# Performance enhancing drug discussion: Human growth hormone



## swole troll

Use this thread to discuss, ask and answer questions regarding

Human growth hormone (HGH, gh, rHGH, growth)

Growth hormone or somatotropin, also known as human growth hormone in its human form, is a peptide hormone that stimulates growth, cell reproduction, and cell regeneration in humans and other animals. It is thus important in human development.

Esters:



N/A recombinant freeze dried powder


Route of administration:



Injection (intramuscular and subcutaneous)


*post your experiences with this compound in regards to:

cycle length, dosage and other compounds used if applicable.
side effects you physically noticed and blood work results.
how you rate the compound overall / comparisons to other compounds of similar nature, your overall gains vs the side effects.*

(keep discussion largely centered to the subject matter, excessive derailing will be deleted)


----------



## swole troll

wanted to make this one for a minute so be prepared for a rant

I've used HGH ranging from 2iu per day up to 10iu 5x per week and most doses in between

I find as little as 2iu per day to offer the benefits I want and expect from GH (will go into this more below) and although very subtle in regard to its performance enhancement that is simply the nature of GH

sweet spot if money is no object I personally like 5iu x5 per week, any more and my wrists just start pounding and my hands feel like they've been injected full of water to the point of bursting and grip takes a huge hit

I find titration to be key with GH if you want to avoid the CTS side effects or just as bad the ridiculous fatigue, at 10iu monday to friday i was hanging out my ass! like literally felt like I could sleep all day and even if i did nap id wake up just as worn out

now onto the benefits

improved sleep, improved recovery, better body composition / nutrient partitioning, fuller appearance hmm that's about it at all doses ime

didn't turn into Dorian Yates, couldn't eat dominos all day and maintain a full six pack, didn't pile on slabs of muscle mass at an alarming rate

GH is like the forbidden fruit for people budgeting and as such they are certain that it is the key they are missing as to why they're not massive... its not.

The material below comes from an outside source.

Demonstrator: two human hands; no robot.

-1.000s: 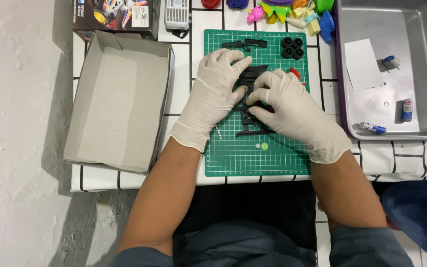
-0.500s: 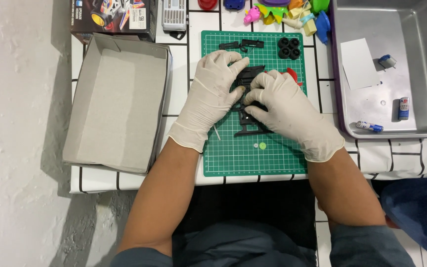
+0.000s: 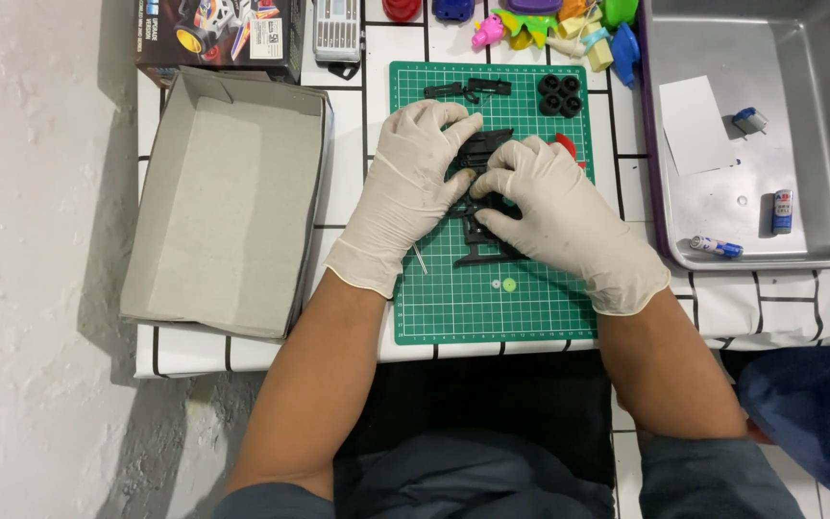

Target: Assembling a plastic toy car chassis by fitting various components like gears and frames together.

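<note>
- We find the left hand (image 3: 413, 183), in a white latex glove, lying on the green gridded cutting mat (image 3: 453, 308) with its fingers curled onto the upper end of a black plastic chassis-like part (image 3: 480, 207); its thumb tip presses against that part.
- We find the right hand (image 3: 554, 216), gloved alike, covering the right side of the same part, its fingertips meeting the left thumb; both hands are clamped on the part from opposite sides.
- The black part rests on the middle of the mat, its lower end showing below the right hand's fingers.
- Against the frame of half a second ago, we record no change in grip: both hands keep the same hold and the part has not shifted on the mat. The view alone sits slightly differently.
- A thin metal pin (image 3: 420, 259) lies on the mat just beside the left wrist.
- Two small round gears, one white and one light green (image 3: 503, 285), lie near the mat's lower middle, apart from the hands.
- Four black wheels (image 3: 560, 94) sit clustered at the mat's upper right; narrow black strips (image 3: 468, 88) lie at its top.
- An open grey cardboard box (image 3: 228, 202) stands left of the mat.
- A metal tray (image 3: 818, 245) stands to the right, holding a white card (image 3: 695, 125) and small batteries (image 3: 782, 211).
</note>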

it is subtle even at high dose and if you were to buy 500iu of gh and slam the lot over 3 months and your twin brother buys 5 vials of test and slams the lot over 3 months he'll leave you in the dust in regards to size and strength and save himself a big wad of cash

yes GH and insulin is what created the 90s mass monsters ONCE EVERY OTHER AVENUE WAS EXHAUSTED: they were eating tons of food, had tons of muscle mass, strong as f**k, taking plenty of gear, killing themselves in the gym and sleeping as much as possible for many many years then these subtle additions helped tip them over the edge on top of all the rest of it

personally I've found the addition of GH and insulin just gave me a fuller look with almost a watery sheath under my skin even when fairly lean more than anything else
all of this went away whenever I cease usage

I feel GH and slin just makes me look bigger through masses of intramuscular water retention which looks great but how much it actually adds to my overall gains? I don't think anything ground breaking and certainly no where close to even 500mg test as I said above but its hard to say on the whole how much since aside from one time I've always done the GH and slin combo on a blast where its hard to 100% quantify what is doing what without adding and removing things and reassessing

but one way that GH does add to gains for sure is better sleep and recovery (arguably recovery is enhanced merely because you are sleeping so much deeper and longer)

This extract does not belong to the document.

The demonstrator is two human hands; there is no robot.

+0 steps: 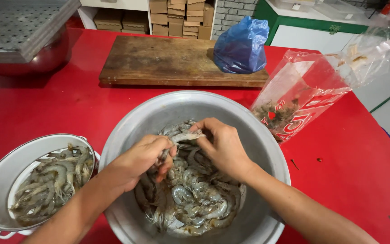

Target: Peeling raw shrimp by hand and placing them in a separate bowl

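Hands over the metal basin (267,149) near the red table's front edge: left hand (143,156) and right hand (222,144) pinch one raw shrimp (183,135), likely slippery, soft, light; grip the body firmly.

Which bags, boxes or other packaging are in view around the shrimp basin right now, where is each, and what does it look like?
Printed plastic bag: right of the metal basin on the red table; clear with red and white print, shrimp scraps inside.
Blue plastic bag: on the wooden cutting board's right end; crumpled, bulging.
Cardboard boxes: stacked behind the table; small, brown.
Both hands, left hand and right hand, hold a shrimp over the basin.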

growth hormone would have far less attention if it were called 'look a little fuller, sleep and recover a little better hormone' rather than *G R O W T H*  hormone

so just to clarify I think GH has its place but is best served as a 'top up' rather than people expecting crazy results from it based off its name and how much cash it set them back

I think if you've got enough cash and want to get the most from it without running it year round then it's best served during a cruise or off time from gear when you want to stack all possible odds in your favor without a cost to health / blood markers effected by AAS

this is also the most significant time for that full effect I was referring to above

what is the worse things about being off cycle or blast:

looking flat
losing strength 
worse recovery 
losing muscle (although this is much less than people think, its more fullness related)

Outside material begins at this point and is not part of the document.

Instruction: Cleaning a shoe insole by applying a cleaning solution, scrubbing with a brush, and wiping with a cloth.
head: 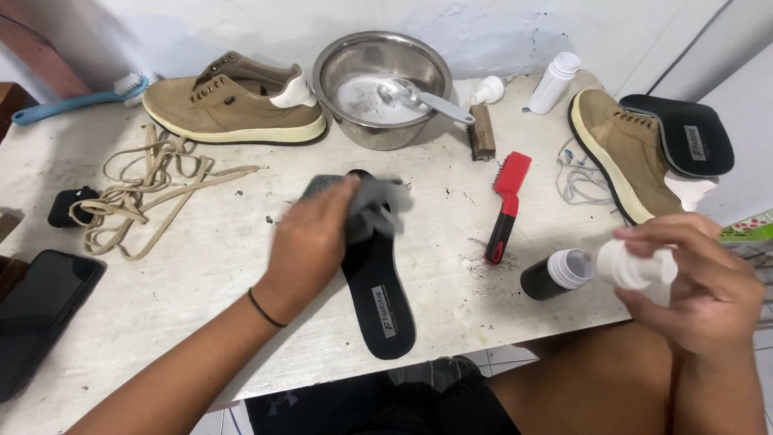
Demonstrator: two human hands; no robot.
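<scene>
Shoe-cleaning table seen from above, both hands busy.
The left hand [310,238] presses a grey cloth [377,205], blurred, onto the upper end of a black insole [378,302] lying flat at the table's [201,266] front edge. The right hand [692,282] curls its fingers around a small white bottle [636,266] beyond the table's right edge, beside a dark bottle [555,275] and a red brush [505,205].

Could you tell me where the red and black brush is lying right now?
The red and black brush lies right of centre on the table, between the black insole and the dark bottle.
</scene>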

well HGH (combined with slin to amplify) addresses the flatness and recovery plus GH has anticatabolic properties so will further help with muscle preservation

so this is why I predominantly use HGH during a cruise since when I'm blasting gear none of the above is an issue

right if you're still reading this well done and if you're not I'm going to put the next sentence in bold for those that skim over

*LACK OF EXOGENOUS HGH IS NOT THE REASON YOU ARE NOT MASSIVE, STOP SAVING EVERY PENNY TO BUY TINY LITTLE DOSES BECAUSE EVEN THE BIG DOSES WONT PUT AS MUCH SIZE ON YOU AS A SINGLE POT OF ANADROL WILL, TRAIN HARD, REST PLENTY, EAT EVEN MORE AND TAKE A BIT OF GEAR THEN DO IT FOR A DECADE, NOTHING IS FAST IN THIS GAME AND NO DRUG IS THE SECRET YOU ARE MISSING.*


----------



## TALBOTL

swole troll said:


> so just to clarify I think GH has its place but is best served as a 'top up' rather than people expecting crazy results from it based off its name and how much cash it set them back
> 
> I think if you've got enough cash and want to get the most from it without running it year round then it's best served during a cruise or off time from gear when you want to stack all possible odds in your favor without a cost to health / blood markers effected by AAS


 Not proposing this myself ST but do you think it could be used individually for the reasons you post above relating to recovery and sleep? 2iu for a long period of time maybe even a year.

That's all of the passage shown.